Amid the outbreak of the coronavirus, health disparities were brought under a microscope as historically underserved communities lacked the same level of access to vaccines and therapeutics that others were afforded. Communities of color saw disproportionately higher rates of infections and hospitalizations while also encountering barriers to vaccination.

Artiga’s work during the midst of the pandemic identified key disparities in vaccine uptake and the impact of the pandemic across demographics. 

A few months after COVID-19 vaccines became widely available in the U.S., a KFF project that Artiga was a part of identified how Hispanic adults — especially those who primarily speak Spanish — were more likely than their White counterparts to become sick from the coronavirus and also more likely to say they wished to get vaccinated as soon as possible if they had yet to do so.

The research that she and a “very small team of people doing a tremendous amount of work” did during the pandemic, providing comprehensive state-level data on vaccination rates, is among that of which she’s most proud.
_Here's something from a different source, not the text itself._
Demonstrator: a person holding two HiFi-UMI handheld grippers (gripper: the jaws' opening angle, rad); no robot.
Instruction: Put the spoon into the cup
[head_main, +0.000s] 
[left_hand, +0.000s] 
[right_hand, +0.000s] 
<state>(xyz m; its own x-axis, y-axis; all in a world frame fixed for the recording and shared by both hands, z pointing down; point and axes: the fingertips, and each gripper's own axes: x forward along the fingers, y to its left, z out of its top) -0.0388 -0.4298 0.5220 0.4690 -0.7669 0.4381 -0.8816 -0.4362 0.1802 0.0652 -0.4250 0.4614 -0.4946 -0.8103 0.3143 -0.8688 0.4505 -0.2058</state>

“With the COVID-19 vaccination rollout, initially, we saw large disparities in uptake of the vaccination. And when steps were taken to allow community to come in and lead those efforts, identify places where people would feel comfortable getting vaccinated, making them more accessible to people — we really saw improvements there,” Artiga said.

As the country emerges from the pandemic, part of maintaining the focus on health equity for Artiga has to do with improving how information is gathered.

“One thing that has really been a priority for me is thinking about better ways to collect and analyze data to really more fully represent the diversity of our population today,” she said. “I think many of today’s common practices for collecting and analyzing racial and ethnic data in particular fall short in terms of understanding the experiences of multiracial people; of smaller subsets of the broad racial and ethnic categories; of smaller population groups.”

“As a multiracial person myself, I’ve had times when I’ve been frustrated with only having the option to check the ‘other’ box or not really feeling like my identity was really being represented,” added Artiga.

Outside of her professional life, Artiga says that she has found other ways of expanding the conversation over health equity, particularly for future generations. Just as her father spoke about his work with her, she shares conversation about what she does with her own children.

She recalls one day during the height of the pandemic, when she was fielding “endless media calls” about the disparities observed during the outbreak.

“My two sons were at the other side of the table during virtual school while I was doing all these interviews and at some point along the way … my oldest son, Kai, started asking me questions about what I was talking about and what the disparities were and why they were happening,” she recounts.

“That eventually evolved into him being able to kind of explain on his own what the situation was. And, you know, I think it’s something that he’s become much more attuned to now in terms of the inequities in the world around him. And so, I really wonder how that early understanding is going to shape his role in the world going forward,” she adds. “That’s something I’m really interested to see in the future.”